The answer must be a single number: the count of lines in the records below that contain the word "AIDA".

**GIVEN DATA**.
# # # # # # #

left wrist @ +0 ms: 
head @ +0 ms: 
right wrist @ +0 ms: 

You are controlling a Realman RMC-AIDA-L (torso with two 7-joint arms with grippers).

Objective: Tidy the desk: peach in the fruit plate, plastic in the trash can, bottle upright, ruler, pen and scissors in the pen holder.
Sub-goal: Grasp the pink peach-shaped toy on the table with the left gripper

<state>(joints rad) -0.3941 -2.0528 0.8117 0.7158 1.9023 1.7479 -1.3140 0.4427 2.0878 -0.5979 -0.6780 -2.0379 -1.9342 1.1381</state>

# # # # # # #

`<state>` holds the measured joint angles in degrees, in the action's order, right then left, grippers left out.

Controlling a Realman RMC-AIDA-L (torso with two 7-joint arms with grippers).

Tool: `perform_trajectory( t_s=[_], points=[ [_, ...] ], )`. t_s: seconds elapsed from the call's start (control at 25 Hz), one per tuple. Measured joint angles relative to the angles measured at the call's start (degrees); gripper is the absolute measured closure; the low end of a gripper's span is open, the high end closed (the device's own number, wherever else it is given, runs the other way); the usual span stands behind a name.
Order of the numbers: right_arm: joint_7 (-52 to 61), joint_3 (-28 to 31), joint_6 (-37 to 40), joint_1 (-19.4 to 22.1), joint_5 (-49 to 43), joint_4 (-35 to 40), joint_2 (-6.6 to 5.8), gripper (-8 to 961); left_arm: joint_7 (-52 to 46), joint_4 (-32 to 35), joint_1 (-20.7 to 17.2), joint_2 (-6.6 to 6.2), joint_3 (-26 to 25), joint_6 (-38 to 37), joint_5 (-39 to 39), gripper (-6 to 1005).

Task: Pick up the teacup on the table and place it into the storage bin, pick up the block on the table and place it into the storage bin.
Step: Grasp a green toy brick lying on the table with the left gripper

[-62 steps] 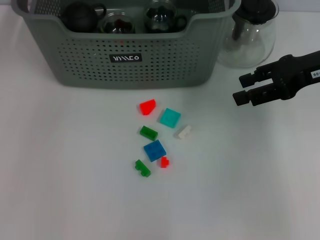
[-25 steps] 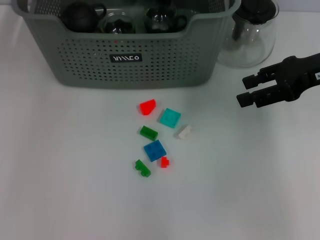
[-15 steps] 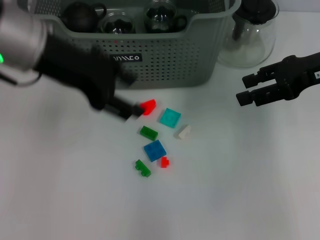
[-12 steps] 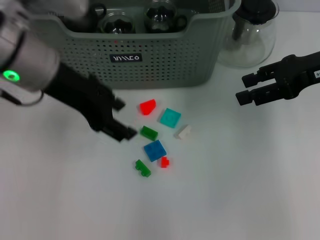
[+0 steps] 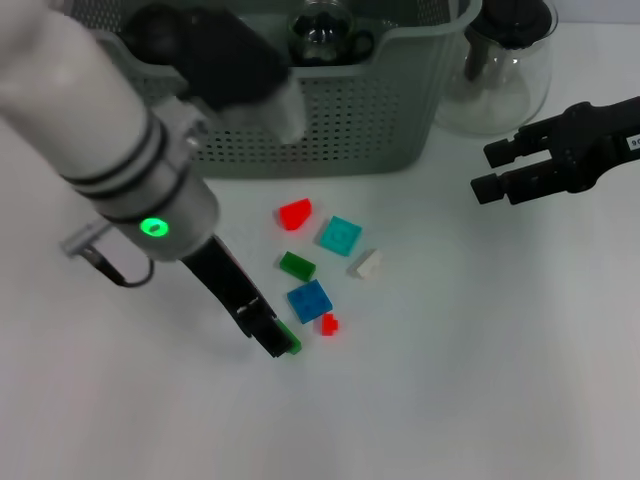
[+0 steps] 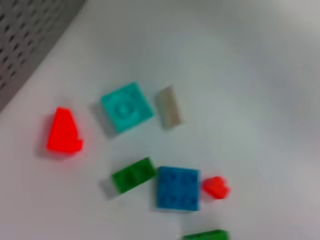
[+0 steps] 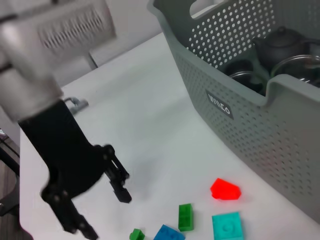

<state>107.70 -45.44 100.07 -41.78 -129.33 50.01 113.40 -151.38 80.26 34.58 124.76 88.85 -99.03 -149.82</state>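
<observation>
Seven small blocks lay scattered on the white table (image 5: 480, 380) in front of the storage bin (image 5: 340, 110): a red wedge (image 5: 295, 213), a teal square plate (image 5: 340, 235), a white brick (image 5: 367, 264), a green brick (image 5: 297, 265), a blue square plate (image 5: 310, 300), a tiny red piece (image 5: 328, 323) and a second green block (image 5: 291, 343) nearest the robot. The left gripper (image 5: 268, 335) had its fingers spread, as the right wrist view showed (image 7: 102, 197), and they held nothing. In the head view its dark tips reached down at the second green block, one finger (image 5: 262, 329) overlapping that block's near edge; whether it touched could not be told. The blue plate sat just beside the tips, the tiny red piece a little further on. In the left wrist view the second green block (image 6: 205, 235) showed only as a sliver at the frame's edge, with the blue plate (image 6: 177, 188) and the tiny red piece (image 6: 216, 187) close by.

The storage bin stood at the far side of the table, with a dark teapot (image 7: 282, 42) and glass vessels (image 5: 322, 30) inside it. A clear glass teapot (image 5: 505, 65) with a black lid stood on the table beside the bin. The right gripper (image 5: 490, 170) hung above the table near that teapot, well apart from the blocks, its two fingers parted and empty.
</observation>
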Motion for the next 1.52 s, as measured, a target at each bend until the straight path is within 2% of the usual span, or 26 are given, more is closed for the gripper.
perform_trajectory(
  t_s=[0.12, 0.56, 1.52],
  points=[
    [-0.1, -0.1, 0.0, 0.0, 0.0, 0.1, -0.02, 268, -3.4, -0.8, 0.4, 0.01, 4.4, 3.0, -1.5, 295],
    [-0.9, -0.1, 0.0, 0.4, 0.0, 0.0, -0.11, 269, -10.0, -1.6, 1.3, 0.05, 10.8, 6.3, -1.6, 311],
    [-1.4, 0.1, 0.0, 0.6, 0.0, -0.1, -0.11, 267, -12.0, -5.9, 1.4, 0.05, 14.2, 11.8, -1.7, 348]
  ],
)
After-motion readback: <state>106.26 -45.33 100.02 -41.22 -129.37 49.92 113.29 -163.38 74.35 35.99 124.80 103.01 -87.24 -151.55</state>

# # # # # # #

**EXPECTED OUTPUT**.
2